* [Task]: From the data below, repeat exactly the lines from the line with "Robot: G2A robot" to the line with "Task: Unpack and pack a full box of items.", both included.

* [Source material]:
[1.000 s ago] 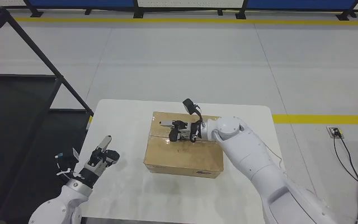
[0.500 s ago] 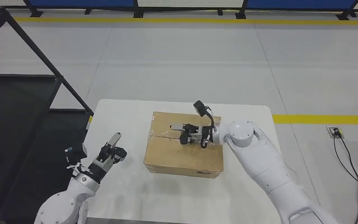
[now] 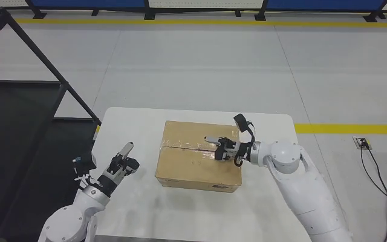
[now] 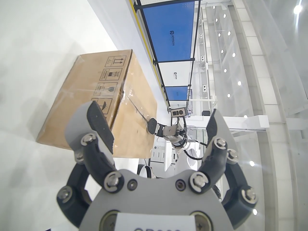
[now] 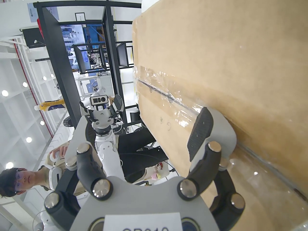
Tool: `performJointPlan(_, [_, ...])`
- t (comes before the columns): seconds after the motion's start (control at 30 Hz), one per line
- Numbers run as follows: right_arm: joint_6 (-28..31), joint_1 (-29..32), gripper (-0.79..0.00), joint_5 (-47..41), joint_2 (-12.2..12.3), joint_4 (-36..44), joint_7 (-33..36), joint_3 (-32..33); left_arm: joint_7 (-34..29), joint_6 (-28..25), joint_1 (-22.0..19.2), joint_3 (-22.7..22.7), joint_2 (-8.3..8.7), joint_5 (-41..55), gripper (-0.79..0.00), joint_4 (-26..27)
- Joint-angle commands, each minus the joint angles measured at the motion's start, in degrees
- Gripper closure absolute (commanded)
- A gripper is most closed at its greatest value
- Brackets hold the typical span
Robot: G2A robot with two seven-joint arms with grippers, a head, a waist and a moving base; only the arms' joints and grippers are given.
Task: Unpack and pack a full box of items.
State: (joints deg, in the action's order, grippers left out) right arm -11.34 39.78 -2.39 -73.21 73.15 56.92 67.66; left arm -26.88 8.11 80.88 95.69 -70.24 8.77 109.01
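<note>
While the box (image 3: 196, 166) sits sealed in the middle of the counter (image 3: 133, 130), flaps down and clear tape (image 3: 184, 145) along its top seam, we judge the unpacking step is only at its start: opening the lid. The right claw (image 3: 217, 146) lies low over the box top near the right end of the seam, its jaws spread wide, holding nothing. In the right wrist view one finger (image 5: 209, 131) rests right at the taped slit. The left claw (image 3: 127, 156) hangs above the left part of the counter, well apart from the box, likewise spread wide and empty.

The next move, as we see it, calls for the seam to be split through to the box edge; then a flap must be caught and lifted, perhaps with the left claw steadying the side.

Against the earlier frames, the right claw has drawn along the seam — from near its middle toward the right edge — and the left claw has come slightly nearer the box.
</note>
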Motion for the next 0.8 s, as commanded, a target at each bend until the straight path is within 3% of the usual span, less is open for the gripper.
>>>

* [Result of this exercise]:
Robot: G2A robot with two seven-joint arms with grippers, a head, a waist and a moving base; only the arms' joints and grippers are given.
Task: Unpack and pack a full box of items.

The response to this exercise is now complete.